Indo-Pak relations amid the terror attacks

New Delhi: They say history repeats itself but it is not true for all instances. However, in the case of the Indo-Pak relations history is not only repeated in all the instance but it is also repeated with a great degree of accuracy. The moment when it seems that Indo-Pak relations are booming, a terror attack would strike India and which would eventually lead to the ending of the diplomatic ties of both the countries. The relationship between both the countries have been an insoluble conundrum for its leaders. 

In the past few months India and Pakistan seemed to be inclined to resolve their disputes. The unexpected goodwill visit of PM Modi to Lahore on Dec 25th, cleared the doubts of hostility between the two countries and showcased their will for substantial conversations. But then the expected happened- the Pathankot attacks. It happened at the time when both countries were expected to make new initiatives for the peace talks. And clearly the attacks were carried out to sabotage this peace process. 

                                                            

But unlike the past India didn't end the conversations rather delayed it until the investigation is done, whereas Pakistan stated that it will act according to the evidences provided by India and help in capturing the perpetrators. It is a mature step by the Indian authorities to not break the diplomatic ties with the Pakistan as it would lead to jeopardization of the carefully constructed foundation of non hostile relationship between the two nation. 

The non state activists want the pot of animosity between two countries to keep on boiling and hence they orchestrated the Pathankot attacks.
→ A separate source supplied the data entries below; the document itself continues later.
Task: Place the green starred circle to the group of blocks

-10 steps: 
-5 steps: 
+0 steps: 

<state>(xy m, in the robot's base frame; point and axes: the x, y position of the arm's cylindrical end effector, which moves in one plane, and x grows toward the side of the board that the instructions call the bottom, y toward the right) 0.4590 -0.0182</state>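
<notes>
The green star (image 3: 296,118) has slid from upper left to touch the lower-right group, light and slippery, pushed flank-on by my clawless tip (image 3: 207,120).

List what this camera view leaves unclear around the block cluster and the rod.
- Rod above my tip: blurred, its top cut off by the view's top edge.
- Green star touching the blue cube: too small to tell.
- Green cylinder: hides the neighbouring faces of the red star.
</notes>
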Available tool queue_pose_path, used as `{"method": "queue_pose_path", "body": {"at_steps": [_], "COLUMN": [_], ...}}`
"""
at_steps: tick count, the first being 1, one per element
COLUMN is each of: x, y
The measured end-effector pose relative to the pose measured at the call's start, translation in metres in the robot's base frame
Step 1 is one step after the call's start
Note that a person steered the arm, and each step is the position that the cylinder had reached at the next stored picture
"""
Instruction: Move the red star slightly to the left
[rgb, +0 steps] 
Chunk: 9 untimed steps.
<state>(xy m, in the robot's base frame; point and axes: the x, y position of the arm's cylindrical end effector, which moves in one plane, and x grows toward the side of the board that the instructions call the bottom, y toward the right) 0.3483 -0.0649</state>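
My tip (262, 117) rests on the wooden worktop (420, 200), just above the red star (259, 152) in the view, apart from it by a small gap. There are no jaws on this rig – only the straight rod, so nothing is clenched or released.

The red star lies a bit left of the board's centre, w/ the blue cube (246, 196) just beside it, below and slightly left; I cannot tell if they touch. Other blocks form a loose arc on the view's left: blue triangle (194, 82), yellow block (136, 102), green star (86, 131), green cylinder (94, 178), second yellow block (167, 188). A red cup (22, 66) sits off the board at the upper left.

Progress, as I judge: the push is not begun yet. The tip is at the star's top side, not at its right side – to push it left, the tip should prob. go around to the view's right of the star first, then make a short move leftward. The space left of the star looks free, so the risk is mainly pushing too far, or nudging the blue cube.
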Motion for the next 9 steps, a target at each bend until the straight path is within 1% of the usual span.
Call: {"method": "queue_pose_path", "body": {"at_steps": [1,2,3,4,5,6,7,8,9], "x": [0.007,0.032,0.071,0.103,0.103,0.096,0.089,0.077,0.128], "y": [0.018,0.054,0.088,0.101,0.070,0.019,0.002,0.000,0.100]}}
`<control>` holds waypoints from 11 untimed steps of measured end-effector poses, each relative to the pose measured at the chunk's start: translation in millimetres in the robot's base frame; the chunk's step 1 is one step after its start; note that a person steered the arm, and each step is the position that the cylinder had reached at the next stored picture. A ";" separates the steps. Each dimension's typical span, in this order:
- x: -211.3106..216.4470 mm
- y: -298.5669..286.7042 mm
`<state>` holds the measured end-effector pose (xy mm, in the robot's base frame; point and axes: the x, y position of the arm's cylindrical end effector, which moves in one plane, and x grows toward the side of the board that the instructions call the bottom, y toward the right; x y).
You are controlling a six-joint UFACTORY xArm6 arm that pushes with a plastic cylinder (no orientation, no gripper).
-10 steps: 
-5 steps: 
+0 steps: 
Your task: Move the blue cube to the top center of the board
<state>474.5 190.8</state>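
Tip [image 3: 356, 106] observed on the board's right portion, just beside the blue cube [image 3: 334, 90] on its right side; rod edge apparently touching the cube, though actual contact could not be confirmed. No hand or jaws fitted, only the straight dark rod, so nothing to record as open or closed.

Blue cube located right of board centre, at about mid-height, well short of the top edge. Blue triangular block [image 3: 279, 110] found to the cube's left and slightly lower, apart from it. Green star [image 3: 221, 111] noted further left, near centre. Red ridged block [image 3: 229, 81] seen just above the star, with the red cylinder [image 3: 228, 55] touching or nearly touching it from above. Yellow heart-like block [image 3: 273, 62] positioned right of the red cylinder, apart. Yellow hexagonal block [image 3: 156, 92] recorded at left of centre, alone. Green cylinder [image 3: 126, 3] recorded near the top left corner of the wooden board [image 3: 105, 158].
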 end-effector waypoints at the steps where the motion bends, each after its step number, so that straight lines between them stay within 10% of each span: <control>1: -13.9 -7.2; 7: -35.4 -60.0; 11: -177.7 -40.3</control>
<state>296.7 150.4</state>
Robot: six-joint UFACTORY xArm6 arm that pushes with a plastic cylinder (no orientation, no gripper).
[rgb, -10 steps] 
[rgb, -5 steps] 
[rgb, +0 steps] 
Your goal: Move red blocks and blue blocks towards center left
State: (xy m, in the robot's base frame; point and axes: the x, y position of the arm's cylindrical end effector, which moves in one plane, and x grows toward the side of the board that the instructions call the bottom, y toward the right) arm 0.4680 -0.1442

The key for Indian leadership and foreign policy makers lies in sharing all the information and pressuring the Pakistani authorities to stop abetting the terrorist attacks. In addition, India needs to actively and forcefully pursue its policy of reaching out to its major partners, including the U.S., Russia, China, Japan, Europe, and Iran, asking them to pressure Pakistan to keep its terrorist groups in check so that they don’t launch operations against India.  

India will also have to accept the fact that the army of Pakistan has a upper hand in the policy making agendas of the state than the democratic elected government of PM Sharif. The strategy of India should be molded in the direction of making the position of Pakistani civil establishment stronger. 

Finally, India would have to take grave steps to improve its internal security. The Pathankot attack exposed the failure of the authorities to act swiftly on the information provided by the intelligence agencies. There is an adhere need to strengthen the paradigm of deterring the terrorist attacks in the country.